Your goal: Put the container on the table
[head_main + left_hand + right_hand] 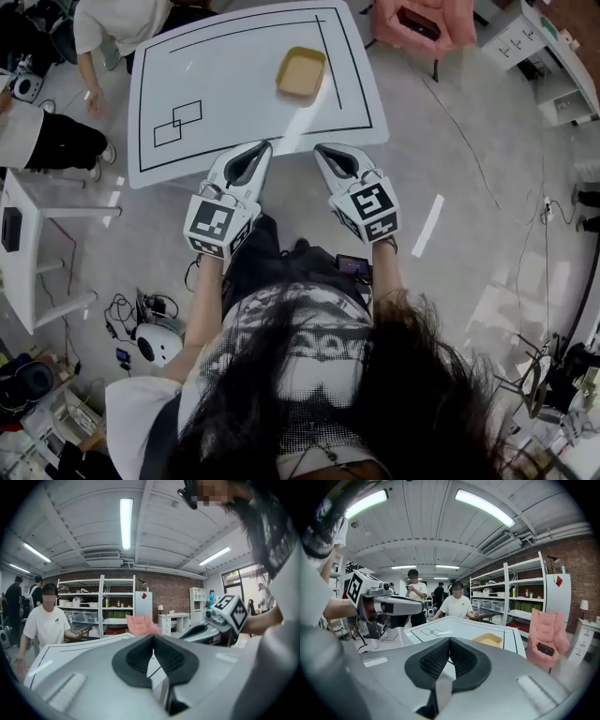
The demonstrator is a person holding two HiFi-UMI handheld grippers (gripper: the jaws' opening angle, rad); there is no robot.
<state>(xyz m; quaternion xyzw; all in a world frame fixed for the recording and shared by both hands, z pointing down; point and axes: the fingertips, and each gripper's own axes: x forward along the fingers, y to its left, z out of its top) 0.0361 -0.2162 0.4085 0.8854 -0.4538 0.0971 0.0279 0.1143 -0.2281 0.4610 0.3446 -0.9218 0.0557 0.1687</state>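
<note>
A shallow yellow container rests on the white table, inside its black outline near the far right; it also shows in the right gripper view. My left gripper hovers at the table's near edge, jaws closed together with nothing between them. Beside it my right gripper is shut and empty too, well short of the container. Each gripper sees the other: the right one and the left one.
Two small rectangles are drawn on the table's left part. A person stands at the table's far left corner. A pink chair is behind the table, a white stool and cables to my left.
</note>
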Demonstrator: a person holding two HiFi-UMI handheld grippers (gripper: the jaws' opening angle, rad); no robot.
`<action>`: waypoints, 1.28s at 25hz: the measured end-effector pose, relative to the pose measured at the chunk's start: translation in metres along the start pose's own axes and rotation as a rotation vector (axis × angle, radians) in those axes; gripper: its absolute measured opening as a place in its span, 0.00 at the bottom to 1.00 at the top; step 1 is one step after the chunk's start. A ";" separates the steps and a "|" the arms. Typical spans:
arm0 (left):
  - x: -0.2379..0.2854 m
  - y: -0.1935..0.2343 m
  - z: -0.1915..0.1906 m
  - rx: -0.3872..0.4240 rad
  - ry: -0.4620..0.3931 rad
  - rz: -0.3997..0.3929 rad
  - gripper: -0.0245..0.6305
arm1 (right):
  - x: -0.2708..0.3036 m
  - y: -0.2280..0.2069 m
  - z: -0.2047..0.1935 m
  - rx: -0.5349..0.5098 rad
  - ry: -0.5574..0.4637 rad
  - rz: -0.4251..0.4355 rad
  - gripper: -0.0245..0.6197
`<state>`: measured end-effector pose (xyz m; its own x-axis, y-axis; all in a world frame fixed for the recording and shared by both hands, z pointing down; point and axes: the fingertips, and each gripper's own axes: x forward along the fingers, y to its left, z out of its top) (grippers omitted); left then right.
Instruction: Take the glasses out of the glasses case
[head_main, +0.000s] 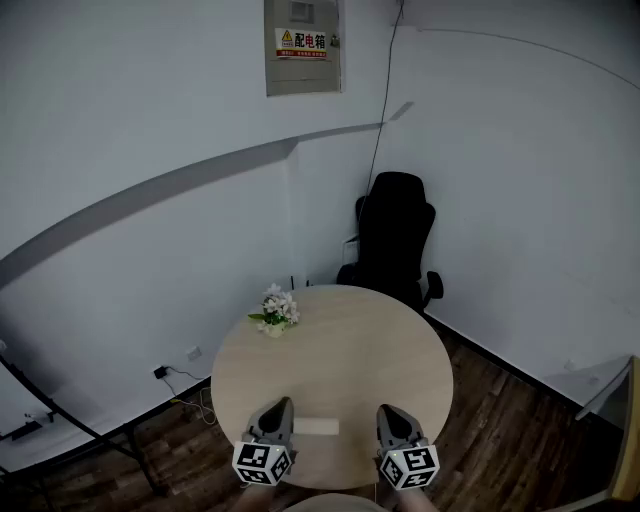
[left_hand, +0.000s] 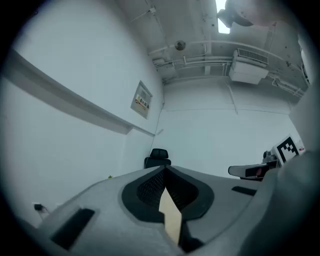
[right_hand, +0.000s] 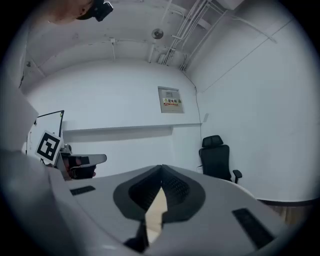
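Note:
A pale, flat oblong thing (head_main: 315, 427), which looks like the glasses case, lies on the round wooden table (head_main: 340, 350) near its front edge. It is too small to tell whether it stands open, and no glasses show. My left gripper (head_main: 279, 407) is just left of it and my right gripper (head_main: 389, 411) is a little to its right. Both are held level over the table edge. In the left gripper view the left gripper (left_hand: 164, 170) has its jaws together with nothing between them. In the right gripper view the right gripper (right_hand: 161, 167) is likewise shut and empty.
A small bunch of white flowers (head_main: 276, 309) sits at the table's far left. A black office chair (head_main: 395, 240) stands behind the table in the room's corner. An electrical box (head_main: 303, 45) hangs on the wall. Cables and a wall socket (head_main: 160, 372) are at the lower left.

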<state>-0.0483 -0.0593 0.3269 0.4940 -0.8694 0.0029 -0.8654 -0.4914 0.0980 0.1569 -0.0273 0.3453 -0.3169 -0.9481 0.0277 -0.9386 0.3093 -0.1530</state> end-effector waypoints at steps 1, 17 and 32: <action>0.000 -0.001 0.000 0.005 0.004 -0.002 0.05 | 0.000 0.001 0.000 -0.002 0.000 0.001 0.06; 0.007 -0.026 -0.006 0.077 0.037 -0.070 0.05 | -0.002 -0.004 -0.003 0.082 -0.024 0.024 0.06; -0.003 -0.033 -0.005 0.076 -0.058 -0.077 0.05 | -0.007 0.003 -0.015 0.130 -0.001 0.088 0.06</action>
<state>-0.0213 -0.0402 0.3287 0.5551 -0.8296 -0.0597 -0.8303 -0.5570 0.0198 0.1542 -0.0182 0.3590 -0.3970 -0.9178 0.0077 -0.8815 0.3790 -0.2818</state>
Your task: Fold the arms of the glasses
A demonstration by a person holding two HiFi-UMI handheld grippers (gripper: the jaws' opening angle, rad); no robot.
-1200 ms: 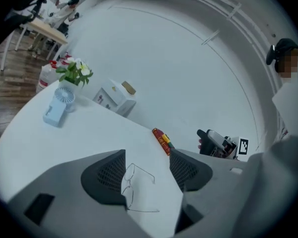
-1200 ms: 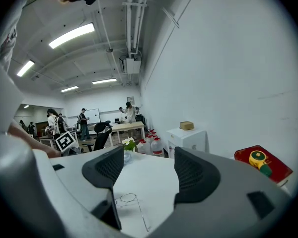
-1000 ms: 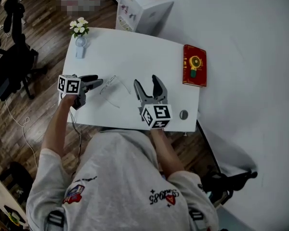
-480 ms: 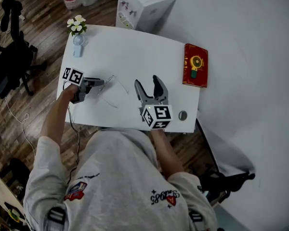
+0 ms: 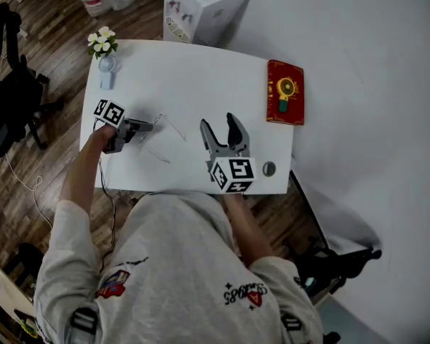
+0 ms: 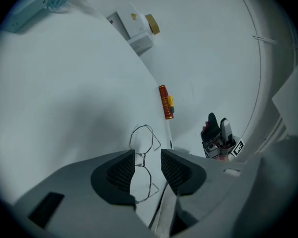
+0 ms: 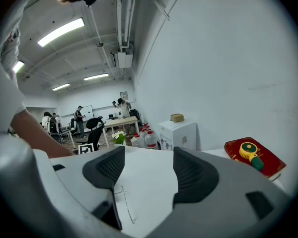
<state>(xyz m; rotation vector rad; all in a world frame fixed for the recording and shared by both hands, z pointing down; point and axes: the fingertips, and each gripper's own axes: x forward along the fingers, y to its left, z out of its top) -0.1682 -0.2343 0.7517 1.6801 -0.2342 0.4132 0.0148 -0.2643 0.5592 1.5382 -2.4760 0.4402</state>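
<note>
white table (image 5: 201,84) on wood floor (image 5: 43,49) holds glasses (image 6: 140,154), red box (image 5: 285,92).

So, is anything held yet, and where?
Nothing held. The left gripper has its jaws astride the glasses at the bridge; they have just been closing, not yet pressing. The right gripper is open and empty.

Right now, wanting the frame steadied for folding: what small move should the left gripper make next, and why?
Probably close the left gripper onto the glasses: its jaws have just been closing, and the bridge lies between the pads, not yet pinched.
</note>
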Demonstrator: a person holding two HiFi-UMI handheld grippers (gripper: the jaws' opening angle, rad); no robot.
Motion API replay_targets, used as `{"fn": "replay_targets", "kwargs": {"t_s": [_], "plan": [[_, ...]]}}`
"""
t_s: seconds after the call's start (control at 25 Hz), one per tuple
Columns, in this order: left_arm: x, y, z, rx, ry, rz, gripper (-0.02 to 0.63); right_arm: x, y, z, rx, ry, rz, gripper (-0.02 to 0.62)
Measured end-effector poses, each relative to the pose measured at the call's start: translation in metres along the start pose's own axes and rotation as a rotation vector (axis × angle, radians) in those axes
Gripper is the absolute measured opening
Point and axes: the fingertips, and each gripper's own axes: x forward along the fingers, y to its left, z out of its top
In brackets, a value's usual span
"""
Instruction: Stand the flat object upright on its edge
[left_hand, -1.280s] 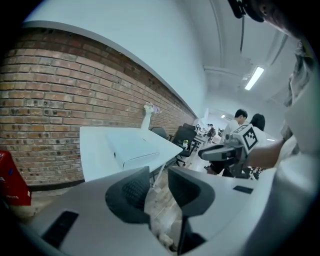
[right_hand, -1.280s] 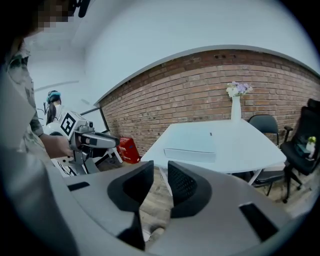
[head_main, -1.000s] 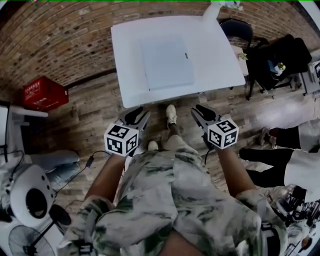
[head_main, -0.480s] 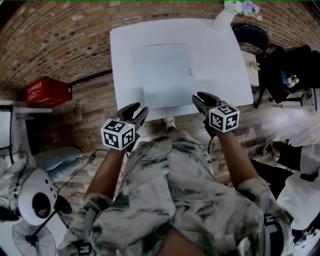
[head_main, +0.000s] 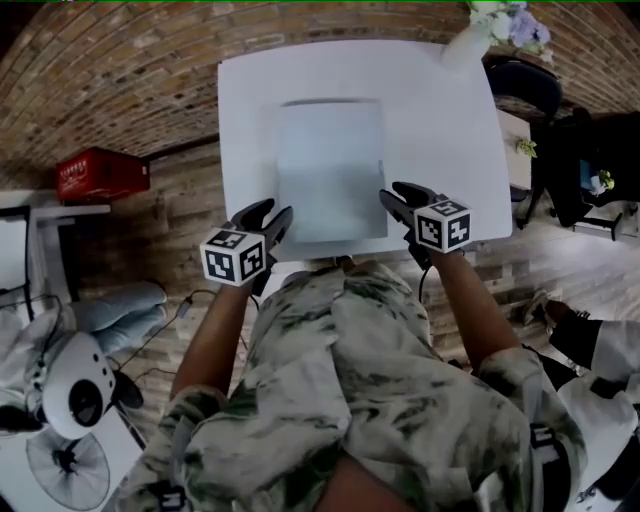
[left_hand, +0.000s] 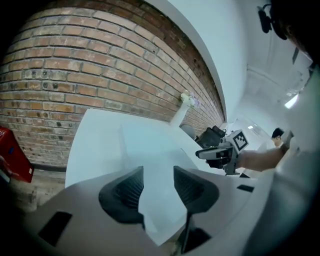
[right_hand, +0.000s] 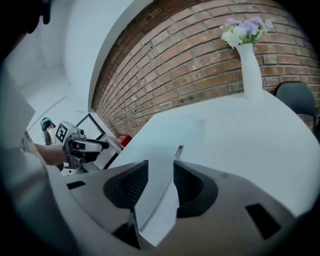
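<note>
A flat pale grey slab (head_main: 330, 170) lies face down in the middle of the white table (head_main: 440, 130). My left gripper (head_main: 270, 213) hovers by the slab's near left corner. My right gripper (head_main: 396, 195) is by its near right edge. Both have just been opening their jaws, and both stand open with nothing between them. In the left gripper view the slab (left_hand: 150, 142) shows beyond the open left gripper (left_hand: 157, 175), with the right gripper (left_hand: 220, 152) across from it. The right gripper view shows the slab (right_hand: 167, 135) past the open right gripper (right_hand: 160, 177), and the left gripper (right_hand: 80, 146) opposite.
A white vase with flowers (head_main: 480, 35) stands at the table's far right corner, also visible as a vase (right_hand: 248, 60) in the right gripper view. A black chair (head_main: 525, 85) stands right of the table, a red crate (head_main: 100, 175) on the floor at left. A brick wall (left_hand: 75, 65) runs behind.
The person has stepped up to the table. Both grippers moved forward from over the floor to the slab's near corners, and their jaws stand wider apart.
</note>
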Motion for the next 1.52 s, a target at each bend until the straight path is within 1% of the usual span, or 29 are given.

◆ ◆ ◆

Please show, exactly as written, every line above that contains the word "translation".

`<action>`: waypoints, 1.28s at 25hz: the measured end-effector pose, relative to the pose measured at the chunk's start: translation in metres along the start pose's own axes and rotation as a rotation vector (axis × angle, radians) in those axes; gripper: its absolute measured opening as a place in its span, 0.00 at the bottom to 1.00 at the top; step 1 is one step after the chunk's start. A ";" separates the steps and a "|" the arms. Typical spans:
Measured end-effector poses, each relative to the pose measured at the call's start: translation in metres along the start pose's own axes and rotation as a rotation vector (axis × angle, radians) in those axes

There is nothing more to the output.